Australia-based Monash varsity researchers have made the first real breakthrough in half-a-century identifying the gene behind cancers of the head and neck and understanding how these develop squamous cell cancers (SCC) grow, shedding new light on one of the most deadly forms of the disease.
“Disruption of this key gene sets up a pathway of changes in cells in the mouth and oral cavity that induces rapid cell growth, the hallmark of cancer,” said lead researcher, Prof. Stephen Jane, head of Monash University’s Central Clinical School.
More than 3,000 Australians are diagnosed with squamous cell cancers each year, and almost a third of those cases prove fatal. The cancer mostly affects smokers, with tumours developing in the mouth and on the tongue, pharynx and larynx. At least 75 per cent of patients in whom SCC is caught early are still alive five years after diagnosis.
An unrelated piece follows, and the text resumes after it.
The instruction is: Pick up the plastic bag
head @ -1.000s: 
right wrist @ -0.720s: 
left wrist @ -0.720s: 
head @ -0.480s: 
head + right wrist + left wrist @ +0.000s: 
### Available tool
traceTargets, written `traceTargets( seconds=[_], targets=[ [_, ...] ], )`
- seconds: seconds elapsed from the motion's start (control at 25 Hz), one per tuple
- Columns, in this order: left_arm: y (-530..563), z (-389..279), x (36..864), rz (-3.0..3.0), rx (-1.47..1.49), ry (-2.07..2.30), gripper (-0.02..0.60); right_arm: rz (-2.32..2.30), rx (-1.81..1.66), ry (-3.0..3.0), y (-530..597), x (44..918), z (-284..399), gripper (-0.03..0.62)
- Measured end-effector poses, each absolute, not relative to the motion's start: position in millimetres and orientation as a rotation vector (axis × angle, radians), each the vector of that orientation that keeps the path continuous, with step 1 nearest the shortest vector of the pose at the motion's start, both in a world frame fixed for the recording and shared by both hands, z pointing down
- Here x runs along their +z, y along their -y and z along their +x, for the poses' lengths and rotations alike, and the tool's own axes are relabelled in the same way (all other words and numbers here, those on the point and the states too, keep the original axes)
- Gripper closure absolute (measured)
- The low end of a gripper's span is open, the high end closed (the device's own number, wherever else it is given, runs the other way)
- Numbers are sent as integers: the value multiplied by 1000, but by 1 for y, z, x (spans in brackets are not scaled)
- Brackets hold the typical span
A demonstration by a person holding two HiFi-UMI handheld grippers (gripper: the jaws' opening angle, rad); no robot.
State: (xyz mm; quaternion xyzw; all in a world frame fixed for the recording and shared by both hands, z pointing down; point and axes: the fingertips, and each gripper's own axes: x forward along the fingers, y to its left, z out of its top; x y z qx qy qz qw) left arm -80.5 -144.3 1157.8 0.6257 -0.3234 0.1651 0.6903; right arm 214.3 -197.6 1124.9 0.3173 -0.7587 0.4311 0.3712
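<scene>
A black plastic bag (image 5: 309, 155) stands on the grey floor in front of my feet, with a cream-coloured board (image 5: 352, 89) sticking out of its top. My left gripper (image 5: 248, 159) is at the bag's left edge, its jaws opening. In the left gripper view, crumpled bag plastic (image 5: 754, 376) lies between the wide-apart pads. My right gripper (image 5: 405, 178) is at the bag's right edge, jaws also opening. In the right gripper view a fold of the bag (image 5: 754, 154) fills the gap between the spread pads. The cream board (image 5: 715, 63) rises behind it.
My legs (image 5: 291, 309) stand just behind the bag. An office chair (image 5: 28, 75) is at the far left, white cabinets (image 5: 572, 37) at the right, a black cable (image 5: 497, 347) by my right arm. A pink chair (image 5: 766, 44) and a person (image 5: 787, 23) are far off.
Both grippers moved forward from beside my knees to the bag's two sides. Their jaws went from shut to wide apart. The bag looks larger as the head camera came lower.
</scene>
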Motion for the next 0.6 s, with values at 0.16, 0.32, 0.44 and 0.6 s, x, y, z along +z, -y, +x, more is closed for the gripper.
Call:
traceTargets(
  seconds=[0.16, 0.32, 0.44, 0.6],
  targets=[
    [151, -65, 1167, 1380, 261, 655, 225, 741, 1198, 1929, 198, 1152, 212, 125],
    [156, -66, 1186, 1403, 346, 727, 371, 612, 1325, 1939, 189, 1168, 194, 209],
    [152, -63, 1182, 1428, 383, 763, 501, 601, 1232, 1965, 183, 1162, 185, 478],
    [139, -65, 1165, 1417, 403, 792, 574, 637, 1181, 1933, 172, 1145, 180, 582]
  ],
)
However, just 15 per cent survive when the disease is identified at an advanced stage. Prof. Jane’s discovery opens the way to identifying patients who may be candidates for more targeted therapies – so-called ‘personalised medicine’.
“Excitingly, some of these signals are already the targets of therapies in other cancers, raising the possibility that this could translate into meaningful outcomes in patients with head and neck cancers in a relatively short time frame,” said Prof. Jane adding that the drug trials in model systems are already underway and showing promising results.
The study has been published this week in the Journal of the National Cancer Institute.